Dollar indexation worries NEPRA
The National Electric Power Regulatory Authority (Nepra) has voiced concerns over dollar indexation for solar power plants, which are being set up with the help of domestic financing in Karachi.
Dollar indexation has long been a subject of debate as previous governments allowed linking dollar rate even to those power plants that were being developed with local financing.
It was noted that there was even no cap on dollar indexation, which sparked the recent crisis when consumers took to the streets to protest against inflated electricity bills.
The matter came to light at a public hearing on the Request for Proposal (RFP) document submitted by K-Electric (KE) for developing a 120-megawatt solar PV power plant in west Karachi (site 1) and a 150MW solar power plant in Malir, Karachi (site 2).

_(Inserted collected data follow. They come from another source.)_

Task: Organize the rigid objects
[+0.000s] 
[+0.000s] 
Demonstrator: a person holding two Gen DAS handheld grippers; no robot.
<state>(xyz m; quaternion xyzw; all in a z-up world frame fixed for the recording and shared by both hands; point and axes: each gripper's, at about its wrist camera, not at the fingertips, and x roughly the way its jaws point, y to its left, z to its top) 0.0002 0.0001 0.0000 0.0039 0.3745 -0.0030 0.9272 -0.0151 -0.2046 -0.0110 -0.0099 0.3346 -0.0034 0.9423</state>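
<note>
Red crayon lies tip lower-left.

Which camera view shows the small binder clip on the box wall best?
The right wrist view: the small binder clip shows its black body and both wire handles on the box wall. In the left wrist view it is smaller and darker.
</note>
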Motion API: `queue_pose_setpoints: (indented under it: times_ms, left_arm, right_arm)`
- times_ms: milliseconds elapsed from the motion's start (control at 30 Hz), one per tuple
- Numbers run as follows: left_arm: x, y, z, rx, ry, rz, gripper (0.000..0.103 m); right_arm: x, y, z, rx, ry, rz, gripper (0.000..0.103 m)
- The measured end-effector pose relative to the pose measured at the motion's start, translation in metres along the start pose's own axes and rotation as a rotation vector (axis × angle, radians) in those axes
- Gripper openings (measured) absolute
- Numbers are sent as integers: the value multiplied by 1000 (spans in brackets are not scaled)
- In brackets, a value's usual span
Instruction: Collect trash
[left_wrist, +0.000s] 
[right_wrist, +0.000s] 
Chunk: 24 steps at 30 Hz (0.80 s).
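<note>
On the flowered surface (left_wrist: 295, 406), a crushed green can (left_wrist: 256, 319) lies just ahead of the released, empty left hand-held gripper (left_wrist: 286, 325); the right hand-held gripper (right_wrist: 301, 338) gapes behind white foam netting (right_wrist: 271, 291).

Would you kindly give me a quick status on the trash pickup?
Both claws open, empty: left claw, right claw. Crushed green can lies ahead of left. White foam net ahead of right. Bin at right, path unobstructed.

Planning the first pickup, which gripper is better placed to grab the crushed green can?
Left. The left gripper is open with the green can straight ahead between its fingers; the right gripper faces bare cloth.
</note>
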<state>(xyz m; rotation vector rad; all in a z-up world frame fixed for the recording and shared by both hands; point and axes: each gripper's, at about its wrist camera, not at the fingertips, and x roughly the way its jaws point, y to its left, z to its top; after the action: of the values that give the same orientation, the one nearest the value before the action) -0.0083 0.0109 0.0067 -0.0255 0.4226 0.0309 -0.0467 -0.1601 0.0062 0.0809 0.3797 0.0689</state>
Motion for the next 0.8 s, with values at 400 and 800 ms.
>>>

The public hearing was informed that the project developer claimed 100% dollar indexation for tariffs on a quarterly basis, irrespective of whether it used local or foreign financing.
“Do you think dollar indexation is required for these solar projects,” asked Nepra Chairman Waseem Mukhtar. “It is not a suitable mechanism; what would happen if the dollar goes up to Rs400 next year.”
It was highlighted that the power-sector regulator did not allow exchange rate indexation for costs incurred in Pakistani rupees.
The hearing was informed that the Sindh government would be part of a Special Purpose Vehicle (SPV) being set up to run the two solar power projects, which featured in the Sindh Solar Energy Programme. However, the provincial government will not be a shareholder in the SPV.
The project is not yet binding, but it will become so after a contract is awarded to the successful bidder. Plans are afoot to supply 1,050MW of solar electricity to KE by 2031 and the two projects are part of the plan.
DESIGN: IBRAHIM YAHYA
Project developer told the public hearing that solar power would eventually replace costly power plants, which would be shut down.
Estimates suggest solar electricity will save 3-4 cents per unit compared to electricity being generated with the help of liquefied natural gas (LNG).
KE system was aggressive and too much hungry for solar, they emphasised, adding that analysis had been conducted on consumer demand. “We can use solar, that model is confirmed,” said a company representative.
However, they clarified that they would have to run thermal power plants for system stability, though consumer demand in winter went down to 1,500 to 2,000MW only.
They underlined the importance of a “must-run” status for solar, saying that renewable energy addition would prove to be cost-effective and push down consumer tariff.
In winter, solar power will replace despatches from the National Transmission and Despatch Company (NTDC).
Nepra called for taking into account tariff prudence and undertaking a demand and utilisation analysis.
It was informed that the Sindh government had given a 30-year lease to keep the tariff of solar plants at lower levels.
“If we purchase commercial land, tariff will go too high,” a KE official said, adding that the project would be handed over to the Sindh government after completion of its 30-year lifespan.
Tariff will be set and bidders will make offers based on that tariff. The World Bank has given a grant for establishing a competitive bidding model for solar plants.
The objective is to reduce the tariff by awarding contract through competitive bidding.